Former IDF deputy chief of staff Maj.-Gen. Yair Golan told a research panel in Washington DC Tuesday he does not consider the Kurdish resistance movement PKK (Kurdistan Workers' Party) a terrorist organization, despite the fact that it appears on the US’s list of terror groups.
"In my personal opinion, the PKK is not a terrorist organization," said Golan.
Turkey and the European Union have also designated the PKK a terrorist organization. Since 1984, the organization, based in Iraq and Tukey, has carried out attacks and bombings against Turkish targets—both civilian and military—and has killed more than 40,000 people.

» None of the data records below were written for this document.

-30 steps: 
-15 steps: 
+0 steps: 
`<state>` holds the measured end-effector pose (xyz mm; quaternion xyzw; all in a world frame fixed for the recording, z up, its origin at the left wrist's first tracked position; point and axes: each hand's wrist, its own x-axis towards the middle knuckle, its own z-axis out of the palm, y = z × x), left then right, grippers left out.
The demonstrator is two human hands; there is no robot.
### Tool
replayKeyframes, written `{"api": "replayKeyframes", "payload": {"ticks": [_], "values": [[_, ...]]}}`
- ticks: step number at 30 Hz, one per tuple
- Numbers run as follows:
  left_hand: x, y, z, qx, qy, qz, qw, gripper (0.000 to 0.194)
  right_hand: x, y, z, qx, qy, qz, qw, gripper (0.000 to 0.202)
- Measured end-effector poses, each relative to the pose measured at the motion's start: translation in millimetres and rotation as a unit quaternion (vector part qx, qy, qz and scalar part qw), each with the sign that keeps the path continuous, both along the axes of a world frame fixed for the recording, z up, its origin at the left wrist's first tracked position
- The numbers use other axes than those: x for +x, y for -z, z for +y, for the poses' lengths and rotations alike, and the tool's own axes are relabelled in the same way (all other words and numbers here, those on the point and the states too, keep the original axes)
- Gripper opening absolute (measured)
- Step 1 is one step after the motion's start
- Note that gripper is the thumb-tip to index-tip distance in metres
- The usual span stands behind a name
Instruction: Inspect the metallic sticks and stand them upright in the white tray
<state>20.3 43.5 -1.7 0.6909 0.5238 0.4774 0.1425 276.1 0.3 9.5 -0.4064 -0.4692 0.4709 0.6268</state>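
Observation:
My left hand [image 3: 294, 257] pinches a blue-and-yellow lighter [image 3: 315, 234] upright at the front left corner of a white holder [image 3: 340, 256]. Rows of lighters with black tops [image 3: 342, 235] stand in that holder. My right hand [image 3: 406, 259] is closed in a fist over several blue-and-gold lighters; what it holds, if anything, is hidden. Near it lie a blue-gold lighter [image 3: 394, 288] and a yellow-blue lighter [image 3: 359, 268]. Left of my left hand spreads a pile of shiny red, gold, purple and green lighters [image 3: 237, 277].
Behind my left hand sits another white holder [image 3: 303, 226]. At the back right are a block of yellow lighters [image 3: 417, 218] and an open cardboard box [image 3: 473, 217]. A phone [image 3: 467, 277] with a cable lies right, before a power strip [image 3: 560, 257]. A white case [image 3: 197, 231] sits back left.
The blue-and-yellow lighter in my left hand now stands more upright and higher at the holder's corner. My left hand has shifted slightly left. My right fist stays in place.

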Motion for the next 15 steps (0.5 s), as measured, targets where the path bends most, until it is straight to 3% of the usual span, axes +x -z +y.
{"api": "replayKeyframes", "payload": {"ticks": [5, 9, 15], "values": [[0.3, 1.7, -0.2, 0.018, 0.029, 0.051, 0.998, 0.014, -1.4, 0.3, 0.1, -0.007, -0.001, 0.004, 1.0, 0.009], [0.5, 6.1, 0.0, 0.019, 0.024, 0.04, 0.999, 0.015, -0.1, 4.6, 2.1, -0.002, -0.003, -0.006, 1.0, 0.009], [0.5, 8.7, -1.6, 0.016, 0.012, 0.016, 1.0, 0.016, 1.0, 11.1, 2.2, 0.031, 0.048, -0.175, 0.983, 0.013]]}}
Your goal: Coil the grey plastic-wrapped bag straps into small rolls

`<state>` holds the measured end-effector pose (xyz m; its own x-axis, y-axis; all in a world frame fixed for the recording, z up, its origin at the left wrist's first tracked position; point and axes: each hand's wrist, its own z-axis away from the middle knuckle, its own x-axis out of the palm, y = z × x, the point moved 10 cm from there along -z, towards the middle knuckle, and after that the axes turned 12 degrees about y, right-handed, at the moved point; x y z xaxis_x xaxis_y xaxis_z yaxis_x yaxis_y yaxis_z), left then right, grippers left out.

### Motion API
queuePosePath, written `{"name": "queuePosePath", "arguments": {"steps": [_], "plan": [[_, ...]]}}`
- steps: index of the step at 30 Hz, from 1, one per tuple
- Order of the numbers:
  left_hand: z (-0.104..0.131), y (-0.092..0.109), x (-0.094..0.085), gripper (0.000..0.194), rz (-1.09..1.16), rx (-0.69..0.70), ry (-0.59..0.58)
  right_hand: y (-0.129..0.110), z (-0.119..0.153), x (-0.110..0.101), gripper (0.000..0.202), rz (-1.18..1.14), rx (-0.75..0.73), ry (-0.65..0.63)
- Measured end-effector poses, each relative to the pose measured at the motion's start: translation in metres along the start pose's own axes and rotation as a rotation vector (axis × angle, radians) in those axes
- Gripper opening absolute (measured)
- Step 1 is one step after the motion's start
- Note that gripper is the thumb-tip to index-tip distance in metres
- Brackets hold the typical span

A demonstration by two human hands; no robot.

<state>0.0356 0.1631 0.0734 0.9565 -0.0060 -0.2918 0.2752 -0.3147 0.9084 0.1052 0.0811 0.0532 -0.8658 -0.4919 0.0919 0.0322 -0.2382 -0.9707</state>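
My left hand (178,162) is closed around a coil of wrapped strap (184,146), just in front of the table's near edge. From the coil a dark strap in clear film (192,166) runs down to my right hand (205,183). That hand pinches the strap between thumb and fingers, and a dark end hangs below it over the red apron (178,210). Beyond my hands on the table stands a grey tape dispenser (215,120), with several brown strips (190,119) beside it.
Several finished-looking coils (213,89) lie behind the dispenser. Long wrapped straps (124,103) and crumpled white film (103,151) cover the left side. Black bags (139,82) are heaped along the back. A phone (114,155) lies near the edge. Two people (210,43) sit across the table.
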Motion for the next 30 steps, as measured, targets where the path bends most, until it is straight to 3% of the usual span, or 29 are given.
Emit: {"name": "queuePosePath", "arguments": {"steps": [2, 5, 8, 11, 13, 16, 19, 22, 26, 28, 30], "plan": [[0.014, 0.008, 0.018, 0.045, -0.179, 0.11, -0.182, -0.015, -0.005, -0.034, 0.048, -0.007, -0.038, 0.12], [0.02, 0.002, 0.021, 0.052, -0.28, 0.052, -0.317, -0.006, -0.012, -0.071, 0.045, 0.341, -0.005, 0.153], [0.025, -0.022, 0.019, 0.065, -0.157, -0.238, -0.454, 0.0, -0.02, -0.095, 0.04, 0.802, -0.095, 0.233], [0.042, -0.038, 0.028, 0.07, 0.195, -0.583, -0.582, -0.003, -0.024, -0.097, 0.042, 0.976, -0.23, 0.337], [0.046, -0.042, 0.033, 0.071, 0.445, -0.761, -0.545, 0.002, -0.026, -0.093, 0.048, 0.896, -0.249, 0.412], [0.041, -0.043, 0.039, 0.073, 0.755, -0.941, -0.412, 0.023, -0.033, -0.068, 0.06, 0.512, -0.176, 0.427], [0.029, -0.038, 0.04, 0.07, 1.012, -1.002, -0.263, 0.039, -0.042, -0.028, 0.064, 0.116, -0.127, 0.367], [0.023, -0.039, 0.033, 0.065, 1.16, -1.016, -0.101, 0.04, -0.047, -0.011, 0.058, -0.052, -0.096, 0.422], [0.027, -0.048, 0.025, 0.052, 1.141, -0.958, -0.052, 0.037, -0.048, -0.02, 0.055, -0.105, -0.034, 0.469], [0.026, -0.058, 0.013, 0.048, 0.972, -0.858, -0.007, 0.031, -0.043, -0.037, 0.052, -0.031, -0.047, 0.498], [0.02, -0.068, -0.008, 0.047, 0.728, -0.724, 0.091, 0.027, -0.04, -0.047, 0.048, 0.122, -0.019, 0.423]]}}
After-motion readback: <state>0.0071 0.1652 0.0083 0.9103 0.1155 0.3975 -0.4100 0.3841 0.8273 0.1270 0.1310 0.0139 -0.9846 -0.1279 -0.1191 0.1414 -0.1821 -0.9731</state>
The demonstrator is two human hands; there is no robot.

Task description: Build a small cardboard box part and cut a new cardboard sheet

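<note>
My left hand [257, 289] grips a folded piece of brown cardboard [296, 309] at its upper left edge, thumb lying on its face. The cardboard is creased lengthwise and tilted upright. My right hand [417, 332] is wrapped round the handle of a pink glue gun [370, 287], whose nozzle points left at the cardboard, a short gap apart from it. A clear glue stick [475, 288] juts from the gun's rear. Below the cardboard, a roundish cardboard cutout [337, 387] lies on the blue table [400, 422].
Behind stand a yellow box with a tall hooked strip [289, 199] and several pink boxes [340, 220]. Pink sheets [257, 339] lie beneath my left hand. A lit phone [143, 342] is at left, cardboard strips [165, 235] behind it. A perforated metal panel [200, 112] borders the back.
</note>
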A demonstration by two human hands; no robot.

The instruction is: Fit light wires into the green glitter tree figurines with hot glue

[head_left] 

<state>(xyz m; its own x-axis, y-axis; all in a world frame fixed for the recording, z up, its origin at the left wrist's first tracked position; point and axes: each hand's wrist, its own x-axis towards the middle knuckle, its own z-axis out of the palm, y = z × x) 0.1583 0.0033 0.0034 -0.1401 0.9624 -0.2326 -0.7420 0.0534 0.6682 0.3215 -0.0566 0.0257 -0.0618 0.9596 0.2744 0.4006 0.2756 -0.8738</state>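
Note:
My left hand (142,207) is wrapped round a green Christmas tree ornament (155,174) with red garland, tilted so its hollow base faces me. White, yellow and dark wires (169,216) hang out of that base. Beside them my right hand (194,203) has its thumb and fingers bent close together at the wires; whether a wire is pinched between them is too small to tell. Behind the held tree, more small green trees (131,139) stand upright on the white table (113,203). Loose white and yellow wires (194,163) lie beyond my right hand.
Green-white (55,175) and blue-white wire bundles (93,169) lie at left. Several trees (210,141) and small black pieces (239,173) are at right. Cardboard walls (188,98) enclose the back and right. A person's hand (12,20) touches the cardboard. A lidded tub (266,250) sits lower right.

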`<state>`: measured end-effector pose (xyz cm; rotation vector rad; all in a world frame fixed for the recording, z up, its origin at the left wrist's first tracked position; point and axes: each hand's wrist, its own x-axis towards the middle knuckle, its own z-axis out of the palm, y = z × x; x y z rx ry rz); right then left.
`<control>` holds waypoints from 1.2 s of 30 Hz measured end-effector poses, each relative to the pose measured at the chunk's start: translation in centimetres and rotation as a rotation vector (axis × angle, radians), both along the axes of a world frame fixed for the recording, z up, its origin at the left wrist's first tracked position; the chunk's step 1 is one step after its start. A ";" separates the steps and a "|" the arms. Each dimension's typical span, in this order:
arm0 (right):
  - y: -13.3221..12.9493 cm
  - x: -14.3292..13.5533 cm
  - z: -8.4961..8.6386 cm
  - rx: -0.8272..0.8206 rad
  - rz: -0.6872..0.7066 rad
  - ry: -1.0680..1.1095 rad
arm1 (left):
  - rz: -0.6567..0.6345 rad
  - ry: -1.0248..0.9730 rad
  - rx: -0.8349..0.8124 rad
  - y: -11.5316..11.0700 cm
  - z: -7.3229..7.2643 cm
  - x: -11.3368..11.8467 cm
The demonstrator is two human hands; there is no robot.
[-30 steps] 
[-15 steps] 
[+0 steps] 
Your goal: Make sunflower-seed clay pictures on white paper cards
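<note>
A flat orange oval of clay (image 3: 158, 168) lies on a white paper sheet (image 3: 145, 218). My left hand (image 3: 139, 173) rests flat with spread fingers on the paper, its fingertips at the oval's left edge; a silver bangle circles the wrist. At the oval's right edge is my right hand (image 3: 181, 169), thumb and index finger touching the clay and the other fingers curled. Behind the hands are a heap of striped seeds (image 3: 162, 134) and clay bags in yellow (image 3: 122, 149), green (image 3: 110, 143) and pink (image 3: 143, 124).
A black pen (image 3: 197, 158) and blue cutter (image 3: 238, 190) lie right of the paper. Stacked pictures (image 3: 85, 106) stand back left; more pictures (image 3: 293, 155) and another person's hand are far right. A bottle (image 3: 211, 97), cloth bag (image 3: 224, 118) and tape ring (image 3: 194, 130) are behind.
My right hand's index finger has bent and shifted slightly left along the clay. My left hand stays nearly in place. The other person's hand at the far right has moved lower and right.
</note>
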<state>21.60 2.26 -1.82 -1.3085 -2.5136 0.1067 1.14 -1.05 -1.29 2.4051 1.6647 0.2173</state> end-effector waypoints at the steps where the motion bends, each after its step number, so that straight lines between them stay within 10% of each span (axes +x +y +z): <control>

The Kurdish resistance declared a ceasefire in 2013, but two years later the accord collapsed and the Turkish-Kurdish conflict has continued to claim many lives, especially in southeastern Turkey where there is a large concentration of Kurds.
Golan made headlines in the past when during a speech given at a Holocaust Remembrance Day ceremony last year he cautioned against allowing trends which led to the Holocaust to enter Israeli society, which he said were evident today.
"If anything frightens me about the memory of the Holocaust, it's looking at ghastly processes taking place in Europe in general and Germany in particular 70, 80 or 90 years ago and finding many parallels to Israel of 2016," he said, prompting a harsh backlash and criticism from Prime Minister Benjamin Netanyahu.
Last Friday, Golan told a security conference in Washington DC Israel will not be able to fight against Iran without US assistance, according to reports on the website DefenseNews.
In order to achieve victory over Iran in any possible future military showdown, American help would be essential, he reportedly said during his speech at the Washington Institute.